Sans Forgetica, the font designed to improve your memory

Psychology and design researchers from RMIT University in Melbourne have created a font called Sans Forgetica, designed to improve the retention of information from readers.

A new typeface can help your brain integrate deeper information, according to researchers, and this has nothing to do with magic, it's the science of effort.

Sans Forgetica Font
Sans Forgetica was designed by Australian researchers as a memory tool for reading.

English source: washingtonpost - introducing sans forgetica font designed boost your memory

Psychology and design researchers from RMIT University in Melbourne have created a font called sans Forgetica, designed to improve the retention of information from readers. It is based on a theory called "desirable difficulty", which suggests that people remember things better when their brains have to overcome minor obstacles when processing information. Without Forgetica is elegant and inclined in the back (inverted italics), with intermittent gaps in each letter, which serve as a "simple headache" to the reader, according to Stephen Banham, designer and lecturer of RMIT who contributed to the creation of the typeface.

"This should be hard to read but not too difficult," said Banham. "By requiring this additional Act, memory is more likely to be triggered."

In designing sans Forgetica, Banham said that he had to go beyond his instinct, resulting from 25 years of studies in typography. Clarity, ease of treatment and familiarity are generally guiding principles on the ground. The inverted italic of sans Forgetica is unfamiliar to most readers, since the type of backward inclination is usually only used by cartographers to indicate rivers. When the openings in the letters, they make the brain think because it has to identify the shapes.

The team tested the effectiveness of this policy, as well as other intentionally complicated fonts, from 400 experienced students in the lab and online. It found that "without Forgetica is far enough away from design principles without becoming too illegible and facilitates memorisation", according to a press release published on the University's website.

A logical continuation of Oppenheimer's work

In some respects, sans Forgetica is a continuation of the work of Daniel Oppenheimer, Professor of psychology at Carnegie Mellon, who presented a similar idea about the "desirable difficulty" called "disfluence" during his work at the University of Princeton in 2011. The terms are different, but the principle is the same: a minor mental gymnastics helps readers better remember things.

Oppenheimer's team relied on contrast and size to overcome mental barriers rather than a foreign police. In an experiment, the team asked 28 University students to read information about two masked creatures, the pangerish and the norgletti. The color information has been printed in gray, in 12 characters Comic Sans or Bodoni. The norgletti profile has been printed in a 16-point Black Arial font.

The team distracted the students 15 minutes after reading about the animals and then questioned them; the students remembered 87% of the strange facts, the information of which had been more difficult to read, and 73% of the facts of Norgletti.

Oppenheimer and his team expanded their research for a semester at a high school in Chesterfield, Ohio.
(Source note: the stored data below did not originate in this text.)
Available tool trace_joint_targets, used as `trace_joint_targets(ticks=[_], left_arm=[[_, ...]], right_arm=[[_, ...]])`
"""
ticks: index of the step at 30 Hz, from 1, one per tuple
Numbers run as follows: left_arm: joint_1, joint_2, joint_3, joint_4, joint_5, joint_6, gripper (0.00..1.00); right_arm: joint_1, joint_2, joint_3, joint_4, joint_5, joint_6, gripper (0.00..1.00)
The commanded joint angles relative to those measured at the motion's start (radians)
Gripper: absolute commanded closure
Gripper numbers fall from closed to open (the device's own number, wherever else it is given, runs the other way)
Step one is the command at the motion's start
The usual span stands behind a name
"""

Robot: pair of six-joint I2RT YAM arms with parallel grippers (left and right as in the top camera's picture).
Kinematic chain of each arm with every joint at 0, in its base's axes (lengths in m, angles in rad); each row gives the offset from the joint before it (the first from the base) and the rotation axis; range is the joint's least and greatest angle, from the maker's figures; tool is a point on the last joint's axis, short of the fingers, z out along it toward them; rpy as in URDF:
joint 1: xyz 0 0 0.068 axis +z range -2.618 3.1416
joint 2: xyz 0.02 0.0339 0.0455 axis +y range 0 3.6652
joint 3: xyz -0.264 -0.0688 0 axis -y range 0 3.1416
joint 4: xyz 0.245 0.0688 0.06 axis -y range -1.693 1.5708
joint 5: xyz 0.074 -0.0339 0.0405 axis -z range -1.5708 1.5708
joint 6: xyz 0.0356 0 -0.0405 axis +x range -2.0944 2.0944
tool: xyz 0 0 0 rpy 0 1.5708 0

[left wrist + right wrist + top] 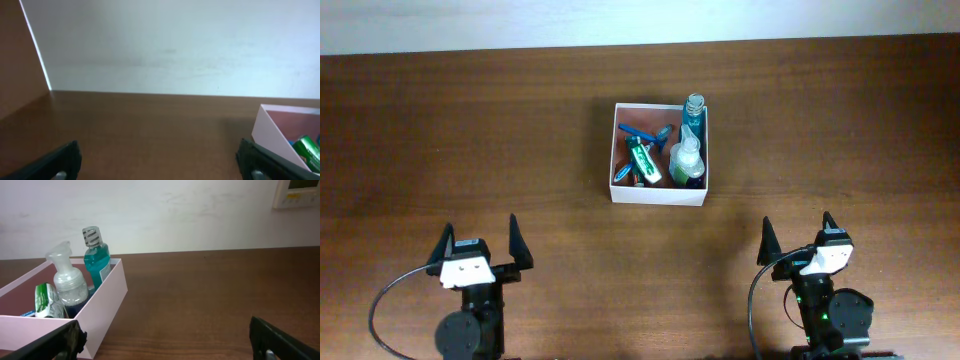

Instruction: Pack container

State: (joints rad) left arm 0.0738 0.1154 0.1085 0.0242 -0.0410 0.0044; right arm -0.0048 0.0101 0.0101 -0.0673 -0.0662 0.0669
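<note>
The container (620,120) is a square white box with a pinkish-brown inside, at the table's middle back. In it are a teal mouthwash bottle (694,112), a clear pump bottle (687,160), a green-and-white tube (644,160) and a blue razor (642,133). The box also shows in the right wrist view (102,307) and at the right edge of the left wrist view (270,131). My left gripper (480,245) is open and empty at the front left, far from the box. My right gripper (798,238) is open and empty at the front right.
The brown wooden table (470,130) meets a white wall (620,20) at the back. A white wall device (297,192) shows at the top right of the right wrist view.
</note>
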Motion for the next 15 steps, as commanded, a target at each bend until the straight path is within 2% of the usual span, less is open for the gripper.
trace_joint_targets(ticks=[1, 15], left_arm=[[-0.004, -0.047, -0.013, 0.005, -0.02, 0.012, 0.01], [-0.004, -0.11, -0.017, 0.027, -0.019, 0.012, 0.01]], right_arm=[[0.005, -0.005, -0.005, -0.005, -0.005, -0.008, 0.02], [0.005, -0.005, -0.005, -0.005, -0.005, -0.008, 0.02]])
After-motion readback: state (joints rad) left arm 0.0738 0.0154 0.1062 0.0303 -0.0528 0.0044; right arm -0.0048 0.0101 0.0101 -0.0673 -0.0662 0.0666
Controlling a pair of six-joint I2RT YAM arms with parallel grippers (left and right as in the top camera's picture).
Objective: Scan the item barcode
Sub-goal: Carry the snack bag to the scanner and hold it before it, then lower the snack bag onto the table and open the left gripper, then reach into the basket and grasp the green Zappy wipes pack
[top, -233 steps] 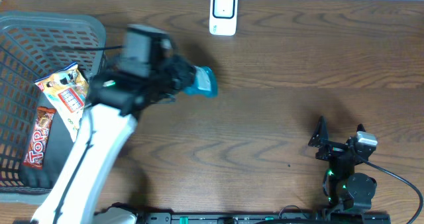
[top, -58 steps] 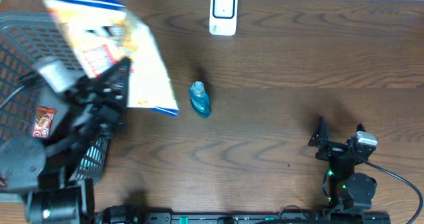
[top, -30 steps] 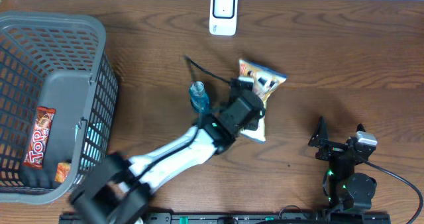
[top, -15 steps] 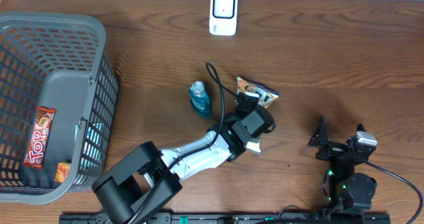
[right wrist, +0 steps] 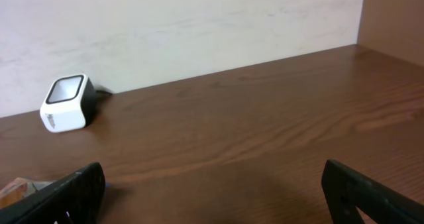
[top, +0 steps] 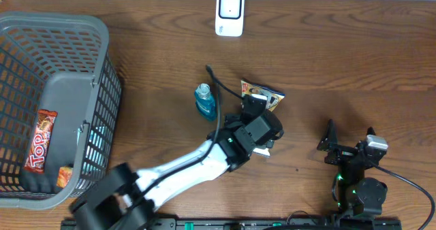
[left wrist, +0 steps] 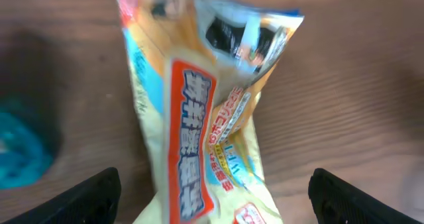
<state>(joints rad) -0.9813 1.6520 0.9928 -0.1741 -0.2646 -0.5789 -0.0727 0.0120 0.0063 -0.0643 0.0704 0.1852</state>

They changed the fonts on the instructional material – media, PowerPoint slides and spreadsheets – in several classes and topics in uncommon texts, such as Comic Sans in italics, Monotype Corsiva and Hattenshweiler. After several weeks of teaching, the researchers found that in all subjects, with the exception of chemistry, students who had read "defective" documents obtained much better results.

"This research shows that behavioural interventions can be an important part of school reform," said Oppenheimer in an interview with Harvard Business Review.

Without Forgetica is the first font created for memorisation, said the researchers of RMIT. But Janneke Blijlevens, another researcher of the project, stressed that the typeface should be used sparingly to remain effective. If the reader's brain gets used, it will decode sans Forgetica as easily as if it were Arial or times new Roman, the most common fonts in the world.

"We think it's better to focus on key sections, such as a definition, in texts rather than converting whole texts or books," said Blijlevens at the Washington Post.

An ideal combination during active work with the Activate Brain electronic ear

Combine the sans Forgetica font with the Activate Brain Electronic Ear seems promising, indeed, the principle of "desirable difficulty" will be added to the work of the audio-vocal loop, learning and memorisation would be strengthened with the required deciphering at Visual level.

Want to test by yourself? Without Forgetica is available as a Google chrome extension on the RMIT website.